A picture of the first lady, Jill Biden, smiling with her hands clasped at Joe Biden.
Credit...Damon Winter/The New York Times

Opinion‘Michelle Cottle

The ‘Philly Girl’ Shielding Biden From the Bad News

Michelle Cottle writes about national politics for Opinion and is a host of the podcast “Matter of Opinion.”

Amid the public fretting and finger-pointing rage over how to deal with a Democratic presidential nominee who most Americans think is too old for the job, some of the frustration is being directed at the first lady, Jill Biden. Which has me thinking back to one of the viral moments from her husband’s 2020 campaign.

On the night of Super Tuesday, as Joe Biden was delivering his celebratory speech at a rally in Los Angeles, two anti-dairy demonstrators rushed the stage, only to run smack up against the protective wall of Dr. Biden. With impressively fleet feet — rocking metallic sling-back pumps, no less — she inserted herself between her man and potential harm. There is an amazing photo of her grimacing and holding a protester at bay by the wrists as Mr. Biden looks on with concern. “We’re OK,” she assured everyone once the spectacle was over. “We’re OK.”

Notably, this was not the first time the candidate’s wife had served as a human shield for him in that race. Less than a month earlier, on the eve of the New Hampshire primary, she blocked an aggressive heckler and then showed him the door, joking afterward, “I’m a good Philly girl.”

Philly tough. That is who Dr. Biden is, fiercely and reflexively, when it comes to protecting and supporting her husband. This has been her role since the couple’s courting days, when he was a young senator struggling to recover from losing his first wife and baby daughter in a car crash. And those looking to recruit her to encourage Mr. Biden to reconsider his presidential bid may sorely misunderstand her — and their marriage.

“She gave me back my life,” he gushed of Dr. Biden in his 2007 memoir, “Promises to Keep.” Even before officially joining the family, she became a surrogate mother to his two young sons. And for nearly half a century since, she has sustained her husband through enough high-intensity drama to shatter a lesser spouse: his near-fatal aneurysm, the death of his oldest child, the disastrous drug addiction of his younger son, multiple presidential runs.

Which means that if Mr. Biden is determined to stay in this race, Jilly, as he calls her, is going to have his back. Period. Even if much of his own party suspects that he is very much not OK. In fact, the more that elite establishment types clamor for him to move aside, the more Dr. Biden is likely to get her back up.

And don’t expect appeals to the common good to impress her. She has been in this sort of situation before — more than once, in fact — and is unlikely to be moved. We “will not let those 90 minutes define the four years he’s been president. We will continue to fight,” she told Vogue magazine, whose August cover she graces wearing a high-end frock by Ralph Lauren that doesn’t exactly scream community-college instructor.
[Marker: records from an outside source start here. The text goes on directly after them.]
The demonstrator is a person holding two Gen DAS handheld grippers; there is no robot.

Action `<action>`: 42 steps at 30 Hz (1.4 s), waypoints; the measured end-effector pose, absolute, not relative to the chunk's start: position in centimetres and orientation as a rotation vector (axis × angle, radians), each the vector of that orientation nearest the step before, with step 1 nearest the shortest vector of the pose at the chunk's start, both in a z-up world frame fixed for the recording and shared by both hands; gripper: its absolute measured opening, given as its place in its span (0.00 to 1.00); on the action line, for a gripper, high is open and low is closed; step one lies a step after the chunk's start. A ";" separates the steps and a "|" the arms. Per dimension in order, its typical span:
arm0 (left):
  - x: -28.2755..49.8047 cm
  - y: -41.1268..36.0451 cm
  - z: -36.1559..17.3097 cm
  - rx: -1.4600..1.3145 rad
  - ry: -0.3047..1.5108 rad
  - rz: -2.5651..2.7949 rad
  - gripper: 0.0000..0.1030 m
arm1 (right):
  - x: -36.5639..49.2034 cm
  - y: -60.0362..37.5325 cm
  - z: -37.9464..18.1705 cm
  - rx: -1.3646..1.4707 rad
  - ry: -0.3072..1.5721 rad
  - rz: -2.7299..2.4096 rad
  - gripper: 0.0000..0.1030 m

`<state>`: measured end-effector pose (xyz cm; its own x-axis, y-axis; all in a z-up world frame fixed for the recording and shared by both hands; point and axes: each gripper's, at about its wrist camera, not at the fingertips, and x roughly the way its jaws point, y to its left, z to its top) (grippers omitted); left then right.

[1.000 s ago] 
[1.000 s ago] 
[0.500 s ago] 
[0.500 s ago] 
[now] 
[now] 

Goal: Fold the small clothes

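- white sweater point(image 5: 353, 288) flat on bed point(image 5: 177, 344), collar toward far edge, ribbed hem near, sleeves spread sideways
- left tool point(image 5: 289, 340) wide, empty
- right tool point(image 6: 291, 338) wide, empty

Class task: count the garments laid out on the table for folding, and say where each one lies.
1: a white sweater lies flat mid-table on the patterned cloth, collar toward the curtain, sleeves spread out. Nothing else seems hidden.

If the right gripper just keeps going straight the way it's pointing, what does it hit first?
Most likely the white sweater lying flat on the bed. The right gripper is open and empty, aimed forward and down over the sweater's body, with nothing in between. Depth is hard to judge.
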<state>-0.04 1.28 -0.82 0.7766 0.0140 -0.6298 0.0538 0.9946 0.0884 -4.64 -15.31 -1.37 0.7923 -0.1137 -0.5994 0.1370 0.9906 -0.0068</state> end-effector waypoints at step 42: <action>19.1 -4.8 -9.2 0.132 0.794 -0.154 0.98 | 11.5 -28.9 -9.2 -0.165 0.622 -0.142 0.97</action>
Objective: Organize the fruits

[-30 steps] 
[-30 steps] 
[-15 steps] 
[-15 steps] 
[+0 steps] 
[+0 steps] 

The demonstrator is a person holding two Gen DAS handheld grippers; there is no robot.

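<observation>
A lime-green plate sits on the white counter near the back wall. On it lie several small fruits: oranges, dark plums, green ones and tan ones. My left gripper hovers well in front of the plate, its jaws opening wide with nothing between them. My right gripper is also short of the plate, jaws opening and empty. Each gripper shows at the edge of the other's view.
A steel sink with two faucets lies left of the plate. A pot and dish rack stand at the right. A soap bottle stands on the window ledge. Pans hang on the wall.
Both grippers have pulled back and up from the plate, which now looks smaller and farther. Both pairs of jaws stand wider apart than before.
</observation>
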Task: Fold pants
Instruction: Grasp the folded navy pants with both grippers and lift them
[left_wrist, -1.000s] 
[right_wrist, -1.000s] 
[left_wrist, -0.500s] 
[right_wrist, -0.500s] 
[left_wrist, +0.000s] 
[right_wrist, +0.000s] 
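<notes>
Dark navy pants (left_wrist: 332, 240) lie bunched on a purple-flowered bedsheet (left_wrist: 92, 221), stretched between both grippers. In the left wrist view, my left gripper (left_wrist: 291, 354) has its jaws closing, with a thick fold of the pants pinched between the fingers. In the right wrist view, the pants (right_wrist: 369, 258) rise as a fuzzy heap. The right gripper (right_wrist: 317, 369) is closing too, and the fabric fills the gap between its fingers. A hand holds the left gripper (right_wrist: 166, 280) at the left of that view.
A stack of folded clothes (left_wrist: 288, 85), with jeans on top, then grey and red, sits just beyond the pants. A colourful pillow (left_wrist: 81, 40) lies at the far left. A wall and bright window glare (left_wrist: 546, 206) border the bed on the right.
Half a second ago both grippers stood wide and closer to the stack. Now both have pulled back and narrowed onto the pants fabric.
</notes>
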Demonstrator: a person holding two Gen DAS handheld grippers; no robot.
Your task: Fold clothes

Being a political spouse is a brutal gig. Those willing to endure the scrutiny and abuse come in all shapes and sizes but frequently fall into a smattering of common categories.

ImageJill Biden blocking a protester rushing the stage at a 2020 campaign event. Her arms are out, pushing the person away.
Credit...Josh Haner/The New York Times

There are the hard chargers, like Hillary Clinton and Elizabeth Dole, for whom public life is a shared mission that defines the marital relationship. The harsher, unflattering spin on this has been the political wife as Lady Macbeth — a trope that feels out of date now that women are commonly political stars in their own right.

There are those who seem to be in it for the glamour and attention, such as Kimberly Guilfoyle, who once upon a time was married to Gavin Newsom and is now betrothed to Donald Trump Jr.

There are those who seem to fall for a man in part because he is important and powerful, for instance, Callista Gingrich, who, on her way to becoming the third wife of Newt Gingrich, carried on a multiyear affair with him when he was the House Republican whip and later the speaker and she was a young congressional staff member.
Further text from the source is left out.